AYİM Nöb. Dairesinin 24.08.2011 tarihli kararı ile yürütmenin durdurulması isteminin reddine karar verilmiştir.

Dava dosyası ve 1602 sayılı Kanunu 52'nci maddesi kapsamında savunmaya ek olarak gönderilen gizlilik dereceli belgelerin incelenmesinden: 14.08.2007 tarihinde onaylanan ve 30.08.2007 tarihinde yürürlüğe giren 4 yıl süreli sözleşme ile teğmen naspedilmesini müteakip Piyade Okul Komutanlığı emrine atanan davacının, burada Subay Temel Kursunu tamamlamasını müteakip 09.06.2008 tarihli emirle Sarıkamış/Kars 9'uncu Mot. P. Tug. 1'inci Mot. P. Tb. Muh. Des. BI. K.lığı emrine atandığı; üç yıl süre ile bu görevi sürdüren davacının 23.05.2011 tarihinde yayımlanan 2011 yılı genel atamaları ile 4'üncü Zh. Tug. Mknz. Tb. Muh. Des. BI.K.lığı (Erzurum)'na takım komutanı olarak ataması çıktığı ve fakat 9'uncu Mot. P. Tug. 1 'inci Mot. P. Tb. Muh. Des. BI. K.lığı emrindeki görevine devam ederken K.K.K.hğının 31.05.2011 tarihli işlemi ile 29.08.2011 tarihinde sona erecek olan sözleşmesinin yenilenmemesine karar verildiği, bilahare davacının, sözleşmenin yenilenmemesi işleminin iptali istemiyle işbu davayı açtığı anlaşılmıştır.

4678 sayılı TSK'da İstihdam Edilecek Sözleşmeli Subay ve Astsubaylar Hakkındaki Kanunun (R.G.21.06.2001/24439) Sözleşme Süreleri başlıklı 6'ncı maddesinde; yönetmelikte belirlenen şartları taşıyan sözleşmeli subayların talepleri halinde sözleşmelerinin yenilenebileceği, buna ilişkin işlemlerin Kuvvet Komutanlıkları, Jandarma Genel Komutanlığı ve Sahil Güvenlik Komutanlığınca yapılacağı belirtilmiştir.
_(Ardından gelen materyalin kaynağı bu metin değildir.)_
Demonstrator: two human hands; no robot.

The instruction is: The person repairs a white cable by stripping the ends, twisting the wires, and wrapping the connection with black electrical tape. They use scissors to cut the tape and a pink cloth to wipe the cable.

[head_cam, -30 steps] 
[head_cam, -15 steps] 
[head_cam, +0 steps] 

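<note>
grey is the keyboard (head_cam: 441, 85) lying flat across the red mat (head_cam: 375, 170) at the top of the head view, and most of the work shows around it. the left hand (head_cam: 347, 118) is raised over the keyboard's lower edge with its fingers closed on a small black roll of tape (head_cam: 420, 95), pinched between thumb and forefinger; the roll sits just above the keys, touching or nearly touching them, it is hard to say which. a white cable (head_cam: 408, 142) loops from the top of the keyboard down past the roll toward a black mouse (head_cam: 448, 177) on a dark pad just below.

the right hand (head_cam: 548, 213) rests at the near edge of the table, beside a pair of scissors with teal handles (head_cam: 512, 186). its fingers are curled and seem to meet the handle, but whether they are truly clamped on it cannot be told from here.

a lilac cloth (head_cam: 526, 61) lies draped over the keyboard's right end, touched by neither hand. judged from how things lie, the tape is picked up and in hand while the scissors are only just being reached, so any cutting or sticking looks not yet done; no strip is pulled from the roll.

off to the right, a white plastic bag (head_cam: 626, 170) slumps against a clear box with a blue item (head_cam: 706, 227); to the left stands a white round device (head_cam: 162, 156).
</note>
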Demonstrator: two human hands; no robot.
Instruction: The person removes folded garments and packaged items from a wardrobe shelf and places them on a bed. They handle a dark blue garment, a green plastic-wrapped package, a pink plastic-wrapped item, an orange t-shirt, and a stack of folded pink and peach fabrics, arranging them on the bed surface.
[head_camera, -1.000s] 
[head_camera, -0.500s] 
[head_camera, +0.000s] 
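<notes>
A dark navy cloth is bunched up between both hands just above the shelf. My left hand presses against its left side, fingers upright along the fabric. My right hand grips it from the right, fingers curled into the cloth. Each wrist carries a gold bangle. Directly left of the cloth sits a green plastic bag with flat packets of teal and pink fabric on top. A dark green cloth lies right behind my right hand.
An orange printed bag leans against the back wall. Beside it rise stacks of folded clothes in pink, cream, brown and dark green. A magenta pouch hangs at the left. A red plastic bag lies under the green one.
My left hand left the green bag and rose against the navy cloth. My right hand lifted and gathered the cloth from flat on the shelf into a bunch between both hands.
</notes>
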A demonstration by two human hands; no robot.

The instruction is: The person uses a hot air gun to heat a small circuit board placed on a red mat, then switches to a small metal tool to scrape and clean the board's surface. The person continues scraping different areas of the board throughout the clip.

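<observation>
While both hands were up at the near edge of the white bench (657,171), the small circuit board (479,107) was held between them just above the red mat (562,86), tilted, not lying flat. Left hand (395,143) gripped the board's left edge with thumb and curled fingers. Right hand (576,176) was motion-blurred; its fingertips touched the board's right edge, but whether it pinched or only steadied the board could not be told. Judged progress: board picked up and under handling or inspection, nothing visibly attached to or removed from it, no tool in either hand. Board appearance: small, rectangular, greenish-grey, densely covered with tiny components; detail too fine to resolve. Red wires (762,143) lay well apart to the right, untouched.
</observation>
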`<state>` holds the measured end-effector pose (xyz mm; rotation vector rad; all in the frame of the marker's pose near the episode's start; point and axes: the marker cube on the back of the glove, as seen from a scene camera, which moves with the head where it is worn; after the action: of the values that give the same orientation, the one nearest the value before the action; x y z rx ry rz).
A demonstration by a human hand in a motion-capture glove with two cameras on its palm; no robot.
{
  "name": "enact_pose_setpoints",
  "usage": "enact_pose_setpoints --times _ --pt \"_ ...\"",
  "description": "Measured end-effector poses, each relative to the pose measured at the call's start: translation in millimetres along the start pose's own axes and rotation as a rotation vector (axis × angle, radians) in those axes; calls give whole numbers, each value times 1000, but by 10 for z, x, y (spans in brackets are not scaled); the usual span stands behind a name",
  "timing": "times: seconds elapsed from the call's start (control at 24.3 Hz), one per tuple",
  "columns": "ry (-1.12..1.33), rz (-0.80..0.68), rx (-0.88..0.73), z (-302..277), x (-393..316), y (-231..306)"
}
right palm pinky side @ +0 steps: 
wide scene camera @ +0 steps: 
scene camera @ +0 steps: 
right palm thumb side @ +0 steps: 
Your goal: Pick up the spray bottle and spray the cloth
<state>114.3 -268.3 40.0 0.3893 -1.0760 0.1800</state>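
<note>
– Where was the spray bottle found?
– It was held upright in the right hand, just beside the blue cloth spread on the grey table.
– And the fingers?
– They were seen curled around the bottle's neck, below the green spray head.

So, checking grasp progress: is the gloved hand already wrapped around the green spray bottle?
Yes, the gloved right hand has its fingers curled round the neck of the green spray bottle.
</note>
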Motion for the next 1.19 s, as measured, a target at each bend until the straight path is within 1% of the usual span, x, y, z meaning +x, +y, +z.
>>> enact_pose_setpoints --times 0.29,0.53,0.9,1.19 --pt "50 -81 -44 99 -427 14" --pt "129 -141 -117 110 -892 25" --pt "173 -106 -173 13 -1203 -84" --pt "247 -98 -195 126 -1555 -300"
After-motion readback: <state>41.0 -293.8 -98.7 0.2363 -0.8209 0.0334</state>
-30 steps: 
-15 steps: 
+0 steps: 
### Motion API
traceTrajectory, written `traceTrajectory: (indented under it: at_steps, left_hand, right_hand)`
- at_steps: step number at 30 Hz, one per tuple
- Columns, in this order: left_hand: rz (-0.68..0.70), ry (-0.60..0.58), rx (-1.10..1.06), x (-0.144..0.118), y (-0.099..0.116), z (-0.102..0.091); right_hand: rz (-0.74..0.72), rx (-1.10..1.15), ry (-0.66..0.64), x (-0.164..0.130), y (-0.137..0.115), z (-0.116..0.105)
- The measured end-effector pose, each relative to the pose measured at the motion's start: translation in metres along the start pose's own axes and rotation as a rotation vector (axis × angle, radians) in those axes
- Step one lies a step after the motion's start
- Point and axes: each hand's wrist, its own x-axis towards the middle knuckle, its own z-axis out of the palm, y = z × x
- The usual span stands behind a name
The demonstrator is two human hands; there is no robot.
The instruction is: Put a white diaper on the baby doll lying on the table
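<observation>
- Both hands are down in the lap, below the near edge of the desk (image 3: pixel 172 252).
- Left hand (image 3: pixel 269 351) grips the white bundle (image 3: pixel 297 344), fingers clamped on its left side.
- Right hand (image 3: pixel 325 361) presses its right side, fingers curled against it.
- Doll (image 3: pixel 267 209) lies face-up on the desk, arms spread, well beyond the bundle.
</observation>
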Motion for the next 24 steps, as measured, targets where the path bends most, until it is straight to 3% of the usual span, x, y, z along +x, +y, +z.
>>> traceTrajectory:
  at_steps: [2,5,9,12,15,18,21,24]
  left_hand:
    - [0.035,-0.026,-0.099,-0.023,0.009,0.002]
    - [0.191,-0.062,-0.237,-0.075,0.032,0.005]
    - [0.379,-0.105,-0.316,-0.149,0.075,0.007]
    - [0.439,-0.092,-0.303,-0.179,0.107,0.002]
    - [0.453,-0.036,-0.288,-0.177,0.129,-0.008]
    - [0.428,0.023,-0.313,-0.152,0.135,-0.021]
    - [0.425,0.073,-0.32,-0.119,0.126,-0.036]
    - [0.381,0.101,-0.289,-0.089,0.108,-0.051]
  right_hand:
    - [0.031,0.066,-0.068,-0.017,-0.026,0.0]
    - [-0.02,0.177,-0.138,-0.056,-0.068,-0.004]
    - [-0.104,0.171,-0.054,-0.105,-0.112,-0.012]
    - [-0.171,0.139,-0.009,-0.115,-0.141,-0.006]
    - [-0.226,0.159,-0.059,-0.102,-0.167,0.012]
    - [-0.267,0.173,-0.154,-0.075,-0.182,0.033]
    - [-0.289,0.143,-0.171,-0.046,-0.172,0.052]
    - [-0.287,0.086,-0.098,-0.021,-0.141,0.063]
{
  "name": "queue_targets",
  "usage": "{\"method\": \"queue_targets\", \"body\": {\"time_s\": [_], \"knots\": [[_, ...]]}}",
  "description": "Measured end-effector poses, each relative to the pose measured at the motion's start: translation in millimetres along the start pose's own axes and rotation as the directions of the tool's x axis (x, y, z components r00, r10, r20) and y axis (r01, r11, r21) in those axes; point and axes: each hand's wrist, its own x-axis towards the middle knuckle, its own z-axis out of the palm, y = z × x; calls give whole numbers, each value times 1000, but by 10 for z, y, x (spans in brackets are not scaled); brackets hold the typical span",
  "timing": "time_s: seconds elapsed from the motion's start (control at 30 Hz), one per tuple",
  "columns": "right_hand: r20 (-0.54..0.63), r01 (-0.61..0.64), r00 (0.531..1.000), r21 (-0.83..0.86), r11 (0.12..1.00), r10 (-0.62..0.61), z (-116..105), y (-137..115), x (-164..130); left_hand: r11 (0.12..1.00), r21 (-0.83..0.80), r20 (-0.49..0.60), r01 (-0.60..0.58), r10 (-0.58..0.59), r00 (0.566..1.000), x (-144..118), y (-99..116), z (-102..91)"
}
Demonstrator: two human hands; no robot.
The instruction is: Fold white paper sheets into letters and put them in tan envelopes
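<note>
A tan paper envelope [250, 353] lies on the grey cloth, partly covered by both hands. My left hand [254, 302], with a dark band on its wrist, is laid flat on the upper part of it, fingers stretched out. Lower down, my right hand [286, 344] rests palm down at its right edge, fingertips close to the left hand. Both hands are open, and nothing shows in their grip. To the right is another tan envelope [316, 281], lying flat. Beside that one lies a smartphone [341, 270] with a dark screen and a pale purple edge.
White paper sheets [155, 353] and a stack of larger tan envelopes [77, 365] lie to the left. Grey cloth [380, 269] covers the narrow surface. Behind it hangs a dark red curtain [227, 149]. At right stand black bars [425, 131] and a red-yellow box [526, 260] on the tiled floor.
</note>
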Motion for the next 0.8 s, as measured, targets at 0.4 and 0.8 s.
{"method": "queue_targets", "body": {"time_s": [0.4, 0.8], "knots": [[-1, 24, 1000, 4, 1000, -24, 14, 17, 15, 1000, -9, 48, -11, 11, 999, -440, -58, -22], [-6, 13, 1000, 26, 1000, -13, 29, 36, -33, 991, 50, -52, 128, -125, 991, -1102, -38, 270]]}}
Aynı Kanunun 25'nci maddesi uyarınca çıkarılmış olan Sözleşmeli Subay ve Astsubay Yönetmeliğinin 14/a maddesinde de; sözleşmeli subay ve astsubaylardan, sözleşmesini yenilemek isteyenlerin sözleşme süresinin sona erme tarihinden 6 ay önceden başlamak suretiyle dilekçe ile ilk amirine müracaat edecekleri, bu dilekçelerin Yönetmelik ekinde (EK-A) belirtilen nitelik belgesi ile beraber silsileler yolu ile Kuvvet Komutanlıkları, Jandarma Genel Komutanlığı ve Sahil Güvenlik Komutanlığına gönderileceği, sözleşmenin yenilenip yenilenmemesi konusundaki nihai kararın bu sayılan komutanlıklar tarafından verileceği; uygun görülenlerin sözleşmelerinin yenileneceğinin sözleşmenin bitiminden önce bildirileceği; sözleşmenin, ilgili subay ve astsubayın talebinin kabul edildiğinin bildirilmesi ile yenilenmiş olacağı belirtilmektedir.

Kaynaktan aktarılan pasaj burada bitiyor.